Squatting is not easy.
There are people out there who will make you believe that you SHOULD be able to squat because humans are primal beings and we used to be monkeys and we evolved to squat ass to grass and you’re a monkey and monkey’s don’t wear deodorant or brush their teeth so neither should you.
But here’s the thing…
You probably haven’t spent the last 20 years of your life working on your squat.
You probably have spent the last 20 years doing things that make it very hard for you to squat.
Think about it. As soon as you started school you were made to sit at a desk for hours a day.
And then you went to more school and sat some more.
And then you got a job and sat some more.
And all along the way you got further and further away from that stinky bad breathed monkey and became more like a stiff, weak, but sweet smelling ‘uman.
So there is an upside.
You smell good and brush your teeth but your squat is suffering.
So then you throw a bar on your back, start doing that program you found on BodyBuilding.com, and in two weeks your biceps are the size of your head and you can’t get up out of your lazy boy because your back is lit up like Times Square.
Instead of getting right into barbell movements (especially if you are new to training and don’t have a coach) start with a Goblet Squat instead.

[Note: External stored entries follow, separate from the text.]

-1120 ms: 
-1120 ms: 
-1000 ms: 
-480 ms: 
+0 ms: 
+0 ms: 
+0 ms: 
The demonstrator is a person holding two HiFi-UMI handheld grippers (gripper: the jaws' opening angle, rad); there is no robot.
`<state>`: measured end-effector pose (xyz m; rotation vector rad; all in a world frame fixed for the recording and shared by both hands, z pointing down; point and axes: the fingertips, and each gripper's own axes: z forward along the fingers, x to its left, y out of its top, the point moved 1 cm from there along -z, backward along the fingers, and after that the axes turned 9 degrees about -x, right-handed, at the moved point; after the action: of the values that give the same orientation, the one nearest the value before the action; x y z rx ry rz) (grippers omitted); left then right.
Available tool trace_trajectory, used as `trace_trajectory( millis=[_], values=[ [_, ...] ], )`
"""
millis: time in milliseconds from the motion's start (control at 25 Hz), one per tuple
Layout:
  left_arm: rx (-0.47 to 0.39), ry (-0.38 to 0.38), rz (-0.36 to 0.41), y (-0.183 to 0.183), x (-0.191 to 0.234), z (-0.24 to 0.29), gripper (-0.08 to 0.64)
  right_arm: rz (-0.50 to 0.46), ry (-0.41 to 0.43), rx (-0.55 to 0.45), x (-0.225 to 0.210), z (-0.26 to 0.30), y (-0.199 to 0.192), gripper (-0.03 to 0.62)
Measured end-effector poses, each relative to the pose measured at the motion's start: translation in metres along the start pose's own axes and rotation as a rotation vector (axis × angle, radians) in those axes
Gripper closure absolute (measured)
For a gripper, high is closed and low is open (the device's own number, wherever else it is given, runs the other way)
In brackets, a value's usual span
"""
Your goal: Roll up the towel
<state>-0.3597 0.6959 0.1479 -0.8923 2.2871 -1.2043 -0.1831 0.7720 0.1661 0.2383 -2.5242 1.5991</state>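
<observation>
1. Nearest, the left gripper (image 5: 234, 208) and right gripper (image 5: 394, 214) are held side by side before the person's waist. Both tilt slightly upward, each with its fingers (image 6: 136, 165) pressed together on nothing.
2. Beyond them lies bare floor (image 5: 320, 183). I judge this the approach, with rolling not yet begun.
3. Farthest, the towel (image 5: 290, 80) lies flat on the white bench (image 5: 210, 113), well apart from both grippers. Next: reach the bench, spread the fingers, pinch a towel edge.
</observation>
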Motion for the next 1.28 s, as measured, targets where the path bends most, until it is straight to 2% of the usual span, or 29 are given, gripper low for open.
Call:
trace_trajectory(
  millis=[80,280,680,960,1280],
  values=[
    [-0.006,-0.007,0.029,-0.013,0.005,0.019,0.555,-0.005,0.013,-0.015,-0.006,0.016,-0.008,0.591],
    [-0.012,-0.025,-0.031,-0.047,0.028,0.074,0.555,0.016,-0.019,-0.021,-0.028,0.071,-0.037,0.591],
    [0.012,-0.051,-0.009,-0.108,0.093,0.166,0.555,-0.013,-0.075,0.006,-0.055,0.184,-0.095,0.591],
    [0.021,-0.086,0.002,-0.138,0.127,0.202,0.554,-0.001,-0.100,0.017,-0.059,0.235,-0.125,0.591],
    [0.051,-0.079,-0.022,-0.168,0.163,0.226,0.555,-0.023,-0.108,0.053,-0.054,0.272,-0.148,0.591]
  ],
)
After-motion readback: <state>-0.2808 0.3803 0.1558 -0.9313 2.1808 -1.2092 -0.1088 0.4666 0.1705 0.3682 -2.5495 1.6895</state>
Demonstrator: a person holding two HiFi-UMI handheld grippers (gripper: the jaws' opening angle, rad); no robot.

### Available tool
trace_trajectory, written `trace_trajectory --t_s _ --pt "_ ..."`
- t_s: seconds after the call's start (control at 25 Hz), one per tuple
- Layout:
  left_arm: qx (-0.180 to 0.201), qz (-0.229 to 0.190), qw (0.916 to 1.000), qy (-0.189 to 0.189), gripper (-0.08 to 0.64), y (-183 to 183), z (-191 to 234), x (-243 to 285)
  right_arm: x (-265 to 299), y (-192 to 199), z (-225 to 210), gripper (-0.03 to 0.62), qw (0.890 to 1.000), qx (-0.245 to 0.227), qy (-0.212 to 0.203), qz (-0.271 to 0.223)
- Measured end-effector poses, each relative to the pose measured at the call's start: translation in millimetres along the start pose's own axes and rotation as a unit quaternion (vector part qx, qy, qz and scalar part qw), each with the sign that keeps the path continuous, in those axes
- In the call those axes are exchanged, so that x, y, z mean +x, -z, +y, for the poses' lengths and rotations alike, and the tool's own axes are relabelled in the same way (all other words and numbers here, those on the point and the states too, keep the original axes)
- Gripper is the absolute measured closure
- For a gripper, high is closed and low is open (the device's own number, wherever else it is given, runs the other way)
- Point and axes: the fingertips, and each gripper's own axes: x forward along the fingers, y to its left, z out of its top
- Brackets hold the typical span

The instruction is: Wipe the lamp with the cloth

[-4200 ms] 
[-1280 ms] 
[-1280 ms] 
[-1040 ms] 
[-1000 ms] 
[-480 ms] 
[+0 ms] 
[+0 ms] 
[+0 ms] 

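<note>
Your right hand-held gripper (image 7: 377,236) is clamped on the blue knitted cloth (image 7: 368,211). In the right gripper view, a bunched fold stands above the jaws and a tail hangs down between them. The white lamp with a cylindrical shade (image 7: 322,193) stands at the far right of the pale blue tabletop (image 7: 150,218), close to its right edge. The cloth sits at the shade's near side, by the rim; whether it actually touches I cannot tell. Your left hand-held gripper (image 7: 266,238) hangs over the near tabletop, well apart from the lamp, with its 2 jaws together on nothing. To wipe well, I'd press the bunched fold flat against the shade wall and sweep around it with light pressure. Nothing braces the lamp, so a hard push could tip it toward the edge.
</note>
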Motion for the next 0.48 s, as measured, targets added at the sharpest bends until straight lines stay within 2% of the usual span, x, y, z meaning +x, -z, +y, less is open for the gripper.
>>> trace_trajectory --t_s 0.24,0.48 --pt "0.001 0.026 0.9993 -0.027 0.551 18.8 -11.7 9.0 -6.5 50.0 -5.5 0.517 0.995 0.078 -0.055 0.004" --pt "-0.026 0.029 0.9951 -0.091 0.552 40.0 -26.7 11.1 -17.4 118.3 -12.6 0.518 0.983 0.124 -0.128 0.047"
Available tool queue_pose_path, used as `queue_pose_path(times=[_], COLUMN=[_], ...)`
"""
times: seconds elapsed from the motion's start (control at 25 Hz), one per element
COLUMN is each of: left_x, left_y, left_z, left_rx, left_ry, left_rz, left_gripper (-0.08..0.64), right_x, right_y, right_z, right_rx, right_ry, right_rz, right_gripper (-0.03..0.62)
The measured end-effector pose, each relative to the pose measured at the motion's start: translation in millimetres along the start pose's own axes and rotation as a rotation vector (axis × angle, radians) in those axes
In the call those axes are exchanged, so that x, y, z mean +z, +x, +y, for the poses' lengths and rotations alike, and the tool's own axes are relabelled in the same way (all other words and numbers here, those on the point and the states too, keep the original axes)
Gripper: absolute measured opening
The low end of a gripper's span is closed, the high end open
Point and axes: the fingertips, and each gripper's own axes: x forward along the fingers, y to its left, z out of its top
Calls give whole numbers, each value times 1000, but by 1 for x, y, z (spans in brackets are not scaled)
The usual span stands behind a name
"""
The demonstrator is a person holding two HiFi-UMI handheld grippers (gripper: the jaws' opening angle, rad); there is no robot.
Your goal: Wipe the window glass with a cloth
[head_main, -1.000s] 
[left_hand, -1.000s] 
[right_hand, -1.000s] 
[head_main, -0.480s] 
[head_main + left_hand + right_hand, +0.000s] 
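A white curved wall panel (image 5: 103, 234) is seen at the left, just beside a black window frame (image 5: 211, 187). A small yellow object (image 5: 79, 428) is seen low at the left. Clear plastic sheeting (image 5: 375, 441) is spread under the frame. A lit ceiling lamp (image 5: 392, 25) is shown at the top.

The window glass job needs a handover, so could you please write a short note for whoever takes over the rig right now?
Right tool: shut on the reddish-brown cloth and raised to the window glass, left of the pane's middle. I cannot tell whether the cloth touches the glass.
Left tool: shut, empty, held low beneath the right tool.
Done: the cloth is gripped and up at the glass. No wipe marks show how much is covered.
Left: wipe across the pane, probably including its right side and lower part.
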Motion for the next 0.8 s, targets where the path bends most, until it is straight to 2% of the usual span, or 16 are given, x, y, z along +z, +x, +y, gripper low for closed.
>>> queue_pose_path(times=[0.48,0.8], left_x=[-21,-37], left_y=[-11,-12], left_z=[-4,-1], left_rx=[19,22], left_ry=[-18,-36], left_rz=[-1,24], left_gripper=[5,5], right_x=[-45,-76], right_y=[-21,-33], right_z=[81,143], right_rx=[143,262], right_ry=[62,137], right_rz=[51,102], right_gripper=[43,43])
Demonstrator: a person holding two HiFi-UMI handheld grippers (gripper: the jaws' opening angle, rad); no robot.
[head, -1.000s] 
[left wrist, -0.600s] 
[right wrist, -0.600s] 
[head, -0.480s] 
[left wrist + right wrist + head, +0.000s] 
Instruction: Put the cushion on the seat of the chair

It is capitalized because it is important.
Goblet Squats are an amazing exercise even for an advanced lifter.
I love them for a number of reasons.
They force you to get into a solid and SAFE position.
They strengthen your core muscles.
They improve your mobility and get you STRONG.
They are hard.
Here are a few Gold Medal cues to follow when you are goblet squatting.
Eyes Forward. Chest Up
One thing we want to work on with the Goblet Squat is thoracic extension.
Thoracic extension is simply what girls do when they are showing off their breasteses.
Thoracic flexion is what you do when you are sitting on the computer typing like I am right now and round your shoulders and upper back forward.
We want to encourage thoracic extension when we train because in our day to day lives we are constantly in flexion. Driving. Sitting. Scrolling on Instagram. Having bad posture.
Being in flexion all the time is not good.
It can lead to all kinds of problems such as:
Lower back pain.
Increased potential for injury.
We want to use the Goblet Squat (never going to not capitalize it) to strengthen our thoracic extension and improve our posture.
Eyes Forward. Chest Up.
The next cue is one that is very simple to do but makes a big difference.
2. Keep the Weight Close to your body.
It’s called a Goblet Squat because it is how you would hold a Goblet if you were to hold a goblet like a really weird person. Everyone I know does not hold their goblet out away from their body. They keep it nice and close right under their chin so that they can take a sip at a moments notice.
Make sure that the weight stays close to your body.
When you keep the weight close to you you maintain a strong and stable centre of gravity. This means that you can use a heavier weight. This means that you can get stronger and more fit which is rad.
When you hold the weight out away from your body it turns the squat into some kind of weird isometric shoulder exercise which may be great but not for building a booty.
Make sure that your elbows are pointing down and are not touching your knees when you get to the bottom of your squat because that is cheating and everyone will notice and call you a cheater and not be friends with you.
3. Knees tracking over your toes.
The Goblet Squat is great because it is easy to ensure that we are in good solid positions. So when you are performing this movement make sure that your knees are tracking over your toes.
It is very common for peoples knees to cave in during a squat.
This is bad because it can destroy your knees rendering you useless in the coming apocalypse.
There can be a multitude of reasons for this including muscular weaknesses and muscular tightness BUT in my experience most people let their knees cave in because they just never tried to keep them out.
So next time you squat try to spread your groin apart as if you are….Just spread your groin apart and your knees will track over your toes.
This will keep your knees safe and allow you to lift til you die and get buried in a massive coffin cause you got ‘uge quads and a ‘uge butt from doing Goblet Squats.
4. Butt Squeezed at the top.
Squeeze your butt at the top of the lift.
Why? Cause I said so.
Also because it allows you to maintain a neutral spine, a strong core, and perform the lift in a safe and efficient manner.
So there you have it!
The four most effective cues for the Goblet Squat.
Goblet Squats are a great way to start squatting, learn the movement pattern, and get some great strength and body composition results without the fear of getting injured.
I use them with the most beginner clients I have as well as with the most advanced clients I have. The only differences are the weights and reps we are using.
If you want to add them to your routine I would suggest doing the following as a part of your warmup.
Goblet Squats 3x10 (3 second pause at the bottom on each rep)
Russian KB Swings 3x15
Pushup 3x5 (3 seconds down + 3 seconds up)
Try this out and then get into your regularly scheduled programming!